危重患者无限制探视政策的有效性和安全性:一项荟萃分析

比较重症监护病房 (ICU) 中无限制就诊政策 (UVP) 和限制就诊政策 (RVP) 在谵妄、感染和死亡率相关结果方面的安全性和效果。检索了 MEDLINE、Cochrane 图书馆、Embase、Web of Science、CINAHL、CBMdisc、CNKI、万方和 VIP 数据库从创建到 2022 年 1 月 22 日的记录。包括随机对照试验和准实验研究。调查的主要结果是谵妄、ICU获得性感染、ICU死亡率和ICU住院时间。两名审查员独立筛选研究、提取数据并评估偏倚风险。由于异质性,进行了随机效应和固定效应荟萃分析以获得汇总估计值。使用 RevMan 5.3 软件进行荟萃分析。使用优势比 (OR)、95% 置信区间 (CI) 和标准化平均差 (SMD) 分析结果。分析中纳入了 11 项研究,共 3741 名患者,比较了 ICU 中的 UVP 和 RVP。随机效应模型表明 UVP 与谵妄发生率降低相关(OR = 0.4, 95% CI 0.25–0.63, I2 = 71%, p = 0.0005)。
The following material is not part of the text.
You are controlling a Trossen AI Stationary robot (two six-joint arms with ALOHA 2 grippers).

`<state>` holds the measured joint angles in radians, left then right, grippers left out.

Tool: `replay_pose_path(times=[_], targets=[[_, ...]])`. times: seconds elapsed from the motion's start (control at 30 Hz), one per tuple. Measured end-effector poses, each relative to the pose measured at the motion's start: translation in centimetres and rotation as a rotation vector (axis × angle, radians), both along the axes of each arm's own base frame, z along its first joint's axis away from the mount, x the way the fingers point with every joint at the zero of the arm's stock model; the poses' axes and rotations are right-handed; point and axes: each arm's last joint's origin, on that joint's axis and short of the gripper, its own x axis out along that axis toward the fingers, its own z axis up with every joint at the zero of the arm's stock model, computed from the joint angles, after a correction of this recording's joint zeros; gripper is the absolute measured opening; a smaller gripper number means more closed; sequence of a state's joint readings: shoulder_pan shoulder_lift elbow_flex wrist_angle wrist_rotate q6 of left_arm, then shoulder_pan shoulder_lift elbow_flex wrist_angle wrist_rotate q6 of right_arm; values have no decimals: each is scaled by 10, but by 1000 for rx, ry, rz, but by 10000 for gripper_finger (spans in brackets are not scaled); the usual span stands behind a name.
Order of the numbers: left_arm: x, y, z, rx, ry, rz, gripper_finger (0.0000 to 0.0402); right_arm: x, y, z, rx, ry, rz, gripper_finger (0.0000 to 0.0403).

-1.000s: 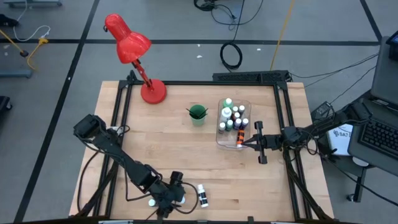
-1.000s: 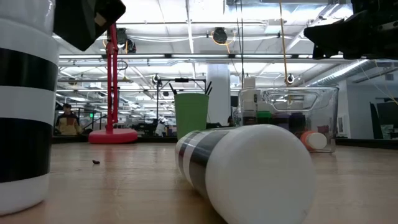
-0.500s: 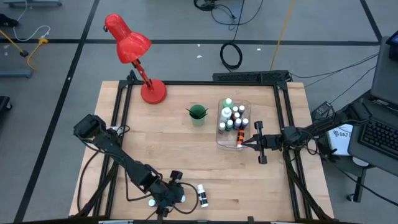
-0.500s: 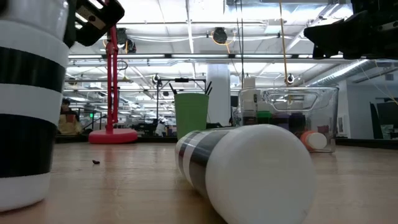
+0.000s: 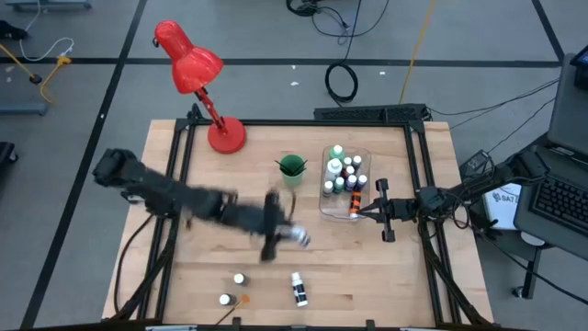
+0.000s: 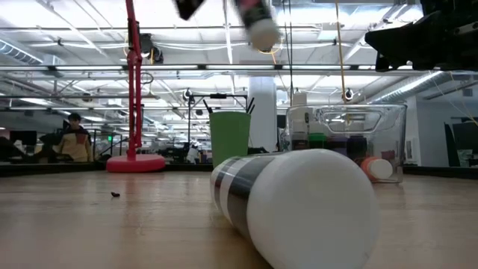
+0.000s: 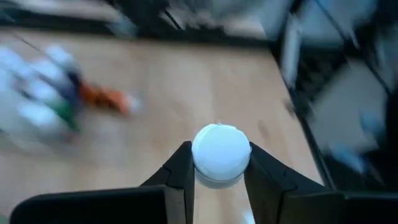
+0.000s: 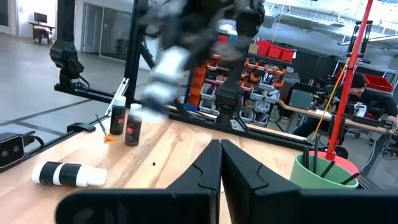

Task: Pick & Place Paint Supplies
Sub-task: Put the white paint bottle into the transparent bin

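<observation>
— While the left gripper (image 5: 292,233) hangs over the middle of the table (image 5: 386,276), what does it have?

— A tall white bottle (image 7: 221,153), pinched between its fingers (image 7: 180,171), which are closed partway onto the body with the cap pointing out ahead. I judge it is held that way to drop into the clear bin (image 5: 342,184) by the far right edge.

— What is left on the wood?

— Another tall banded bottle (image 5: 299,288) lies on its side near the front edge, with two tiny bottles (image 5: 231,289) and a brush (image 5: 241,299) towards the front left corner.

— And the right gripper (image 5: 365,211)?

— Fully closed and empty, beside the bin's front right corner, likely waiting clear of the drop. The green cup (image 5: 292,169) stands left of the bin.
</observation>
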<state>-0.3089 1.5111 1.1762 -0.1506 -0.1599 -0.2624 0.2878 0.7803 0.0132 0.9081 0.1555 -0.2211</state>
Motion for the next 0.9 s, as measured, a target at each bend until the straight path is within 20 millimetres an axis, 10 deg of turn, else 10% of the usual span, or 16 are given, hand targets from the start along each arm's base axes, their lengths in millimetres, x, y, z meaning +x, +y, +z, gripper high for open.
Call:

固定效应模型表明 UVP 不会增加 ICU 获得性感染的发生率,包括呼吸机相关性肺炎(OR = 0.96, 95% CI 0.71–1.30, I2 = 0%, p = 0.49)、导管相关性尿路感染感染(OR 0.97, 95% CI 0.52–1.80, I2 = 0%, p = 0.55)和导管相关血流感染(OR = 1.15, 95% CI 0.72–1.84, I2 = 0%, p = 0.66) , 或 ICU 死亡率 (OR = 1.03, 95% CI 0.83–1.28, I2 = 49%, p = 0.12)。森林图表明 UVP 可以减少 ICU 停留时间(SMD = - 0.97, 95% CI - 1.61 to 0.32, p = 0.003)。目前的荟萃分析表明,采用 UVP 可显着降低 ICU 患者谵妄的发生率,而不会增加 ICU 获得性感染或死亡率的风险。需要进一步的大规模、多中心研究来证实这些适应症。